For reference, here's a sample reply to an email I received (I have added xxxx to hide some emails):

Delivered-To: mail@xxxxxxxx.com
Received: by 10.27.89.9 with SMTP id n9csp996482wlb;
        Sun, 24 Jan 2016 14:48:58 -0800 (PST)
X-Received: by 10.55.73.85 with SMTP id w82mr17774512qka.52.1453675738222;
        Sun, 24 Jan 2016 14:48:58 -0800 (PST)
Return-Path: <>
Received: from SNT004-OMC2S24.hotmail.com (snt004-omc2s24.hotmail.com. [65.55.90.99])
        by mx.google.com with ESMTPS id 7si20890653qgy.13.2016.01.24.14.48.57
        for <mail@xxxxxxx.com>
        (version=TLS1_2 cipher=ECDHE-RSA-AES128-SHA bits=128/128);
        Sun, 24 Jan 2016 14:48:58 -0800 (PST)

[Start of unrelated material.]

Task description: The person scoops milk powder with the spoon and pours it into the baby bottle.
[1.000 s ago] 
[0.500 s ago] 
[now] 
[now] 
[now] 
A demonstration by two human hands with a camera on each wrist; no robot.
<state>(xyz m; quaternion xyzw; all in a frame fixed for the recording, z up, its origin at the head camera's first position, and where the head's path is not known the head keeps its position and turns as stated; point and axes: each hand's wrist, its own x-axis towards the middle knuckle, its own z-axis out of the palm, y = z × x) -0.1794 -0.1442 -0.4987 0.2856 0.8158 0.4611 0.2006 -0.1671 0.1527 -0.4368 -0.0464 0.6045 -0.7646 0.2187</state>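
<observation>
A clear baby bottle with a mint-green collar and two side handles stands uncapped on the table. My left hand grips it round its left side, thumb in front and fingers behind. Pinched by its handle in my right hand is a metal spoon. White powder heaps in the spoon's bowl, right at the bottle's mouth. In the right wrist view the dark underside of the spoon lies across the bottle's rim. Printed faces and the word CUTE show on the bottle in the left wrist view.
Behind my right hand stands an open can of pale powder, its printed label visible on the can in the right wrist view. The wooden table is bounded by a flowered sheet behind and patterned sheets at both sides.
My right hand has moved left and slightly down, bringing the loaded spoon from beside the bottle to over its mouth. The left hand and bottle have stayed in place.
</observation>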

Received-SPF: pass (google.com: best guess record for domain of SNT004-OMC2S24.hotmail.com designates 65.55.90.99 as permitted sender) client-ip=65.55.90.99;
Authentication-Results: mx.google.com;
       spf=pass (google.com: best guess record for domain of SNT004-OMC2S24.hotmail.com designates 65.55.90.99 as permitted sender) smtp.mailfrom=;
       dmarc=fail (p=NONE dis=NONE) header.from=msn.com
Received: from na01-bl2-obe.outbound.protection.outlook.com ([65.55.90.72]) by SNT004-OMC2S24.hotmail.com over TLS secured channel with Microsoft SMTPSVC(7.5.7601.23008);
     Sun, 24 Jan 2016 14:48:57 -0800
Received: from BN3PR17MB0625.namprd17.prod.outlook.com (10.165.115.139) by
 BN3PR17MB0625.namprd17.prod.outlook.com (10.165.115.139) with Microsoft SMTP
 Server (TLS) id 15.1.390.13; Sun, 24 Jan 2016 22:48:56 +0000
Received: from BN3PR17MB0625.namprd17.prod.outlook.com ([127.0.0.1]) by
 BN3PR17MB0625.namprd17.prod.outlook.com ([10.165.115.139]) with Microsoft
 SMTP Server id 15.01.0390.013; Sun, 24 Jan 2016 22:48:56 +0000
From: MAC MCOMBER <macxxxxxxxarol1@msn.com>
To: Neighborhood Alert <mail@xxxxxxxxxx.com>
Subject: Automatic reply: URGENT Pedophile Alert
Thread-Topic: URGENT Pedophile Alert
Thread-Index: AQHRVvlnYJlMVx0pu0eDEW+YO1CewZ8LRN0u
Date: Sun, 24 Jan 2016 22:48:56 +0000
Message-ID: <56bcad494e29434eb31e762fcdf38e6f@BN3PR17MB0625.namprd17.prod.outlook.com>
References: <COL004-MC2F10rf3yXv000739cd@COL004-MC2F10.hotmail.com>
In-Reply-To: <COL004-MC2F10rf3yXv000739cd@COL004-MC2F10.hotmail.com>
X-MS-Has-Attach:
X-Auto-Response-Suppress: All
X-MS-Exchange-Inbox-Rules-Loop: macxxxol1@msn.com
X-MS-TNEF-Correlator:
authentication-results: xxxxxx.com; dkim=none (message not signed)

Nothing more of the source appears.